Work instructions – Pictures excluded, return the lines below from the first through the line holding "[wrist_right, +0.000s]".

------

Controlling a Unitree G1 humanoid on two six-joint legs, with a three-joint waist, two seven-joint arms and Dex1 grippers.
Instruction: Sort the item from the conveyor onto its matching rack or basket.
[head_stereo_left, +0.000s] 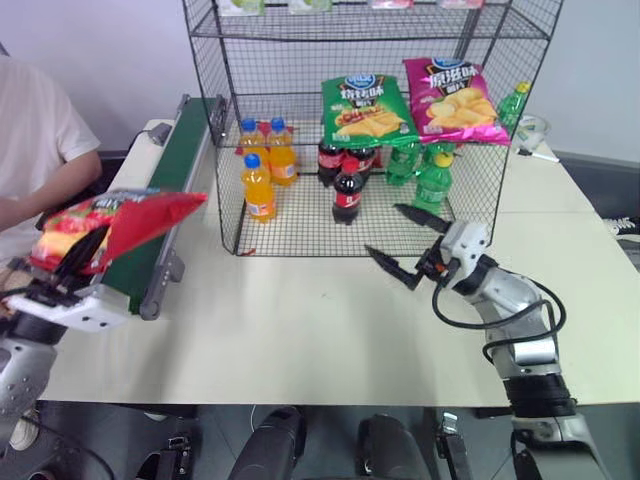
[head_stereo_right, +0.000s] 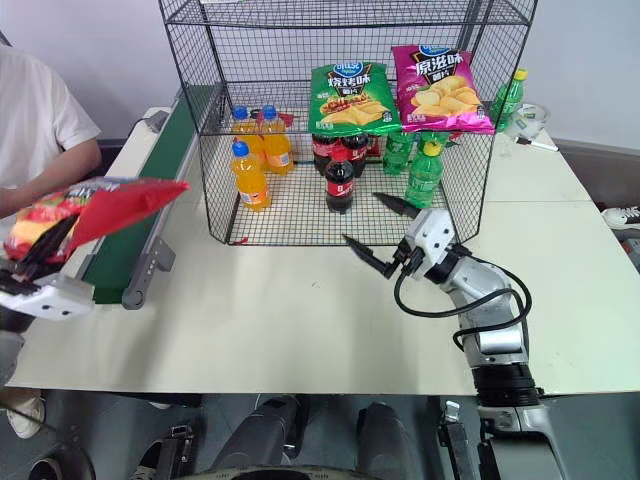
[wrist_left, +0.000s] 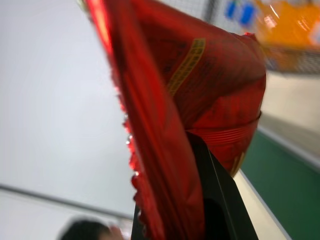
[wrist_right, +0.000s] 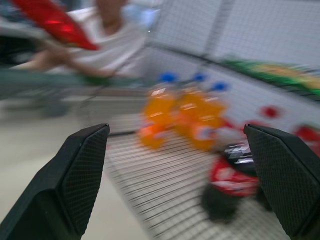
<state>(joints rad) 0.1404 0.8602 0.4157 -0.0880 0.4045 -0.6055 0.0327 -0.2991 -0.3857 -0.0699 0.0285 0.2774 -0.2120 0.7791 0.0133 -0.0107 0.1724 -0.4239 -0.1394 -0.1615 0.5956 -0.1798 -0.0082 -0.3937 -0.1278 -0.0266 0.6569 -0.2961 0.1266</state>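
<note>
The red crisp bag (head_stereo_left: 120, 222) hangs in the air above the near end of the dark-green conveyor (head_stereo_left: 172, 172), at the table's left edge. My left gripper (head_stereo_left: 72, 262) is shut on the bag's near end; in the left wrist view the red foil (wrist_left: 200, 100) rises from between the black fingers (wrist_left: 220, 195). The black wire rack (head_stereo_left: 370, 120) stands at the back centre. My right gripper (head_stereo_left: 408, 242) is open and empty over the table, just in front of the rack's floor; its fingers (wrist_right: 80, 175) stand wide apart.
On the rack's middle tier lie a green bag (head_stereo_left: 365, 108) and a magenta bag (head_stereo_left: 455, 100). Orange (head_stereo_left: 260, 185), cola (head_stereo_left: 347, 190) and green bottles (head_stereo_left: 432, 180) stand on its floor. A person in a white shirt (head_stereo_left: 30, 150) sits at the left behind the conveyor.
</note>
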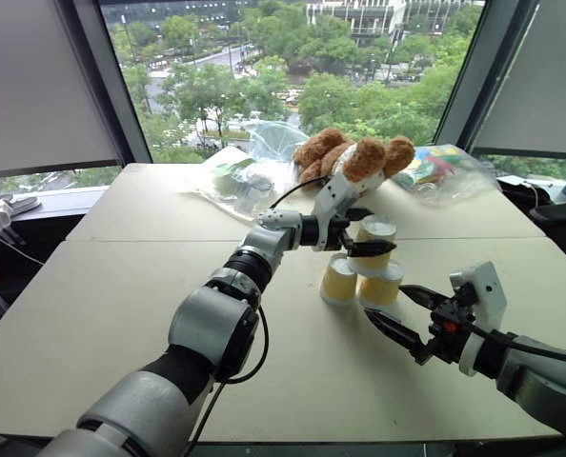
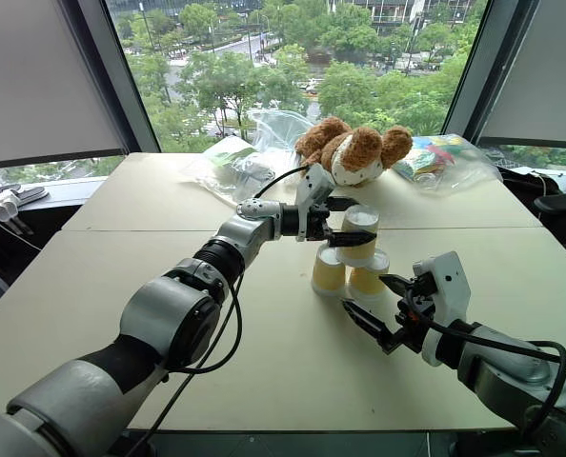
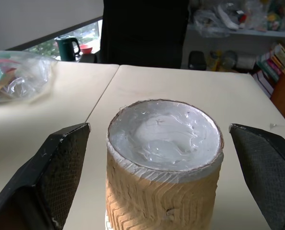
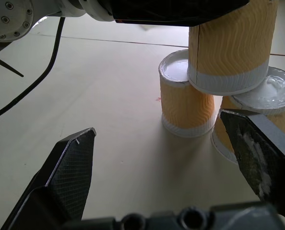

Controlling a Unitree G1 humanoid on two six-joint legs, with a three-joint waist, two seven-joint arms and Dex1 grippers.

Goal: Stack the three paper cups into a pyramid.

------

Task answer –
Controlling a Unitree G1 humanoid on two six-joint legs, with a three-joint waist, two seven-joint arms and Dex1 grippers.
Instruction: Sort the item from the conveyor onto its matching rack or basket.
[head_stereo_left, +0.000s] 
[head_stereo_right, +0.000s] 
[wrist_left, +0.000s] 
[wrist_right, +0.000s] 

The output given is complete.